Exercise requirements >> Leaving the images aside, transcribe all the data below exactly.

Information provided >>

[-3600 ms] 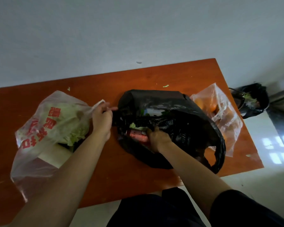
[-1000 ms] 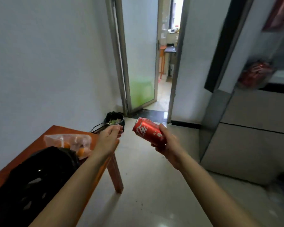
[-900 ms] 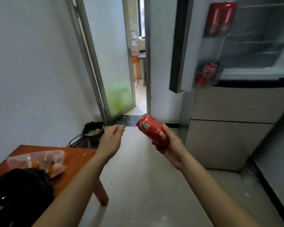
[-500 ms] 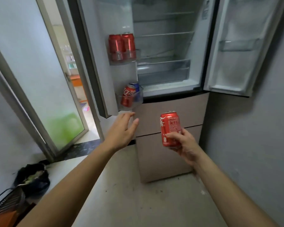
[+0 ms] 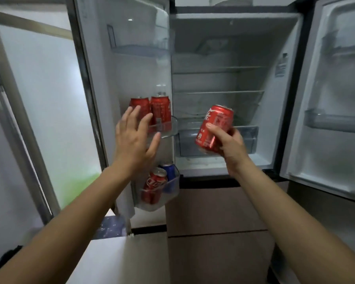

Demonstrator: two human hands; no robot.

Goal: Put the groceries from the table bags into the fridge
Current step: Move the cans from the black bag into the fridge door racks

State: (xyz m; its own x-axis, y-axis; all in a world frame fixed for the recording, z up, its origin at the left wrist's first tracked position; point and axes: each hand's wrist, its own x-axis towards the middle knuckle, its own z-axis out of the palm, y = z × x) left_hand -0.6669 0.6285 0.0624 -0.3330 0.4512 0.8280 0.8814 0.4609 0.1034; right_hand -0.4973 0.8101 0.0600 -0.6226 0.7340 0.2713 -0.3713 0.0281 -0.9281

Finished task >>
[-3600 ms] 
[-1000 ms] 
[-900 ms] 
[-500 ms] 
[+0 ms] 

Demonstrator: two human hands; no robot.

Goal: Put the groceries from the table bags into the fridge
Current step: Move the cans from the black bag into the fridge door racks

State: (xyz m; its own x-axis, y-axis; all in a world frame fixed for the recording, z up, its origin at the left wrist's first tracked position; point and axes: each hand's wrist, its own x-axis towards the middle knuckle, its own z-axis out of the palm, y = z × x) left_hand -0.6669 0.6285 0.0624 -0.3330 0.4512 0.8280 0.8814 0.4609 0.1034; right_hand -0.4973 0.8101 0.0600 -0.6226 0.7340 0.2713 -0.3713 0.0281 -0.9281

This output is finished.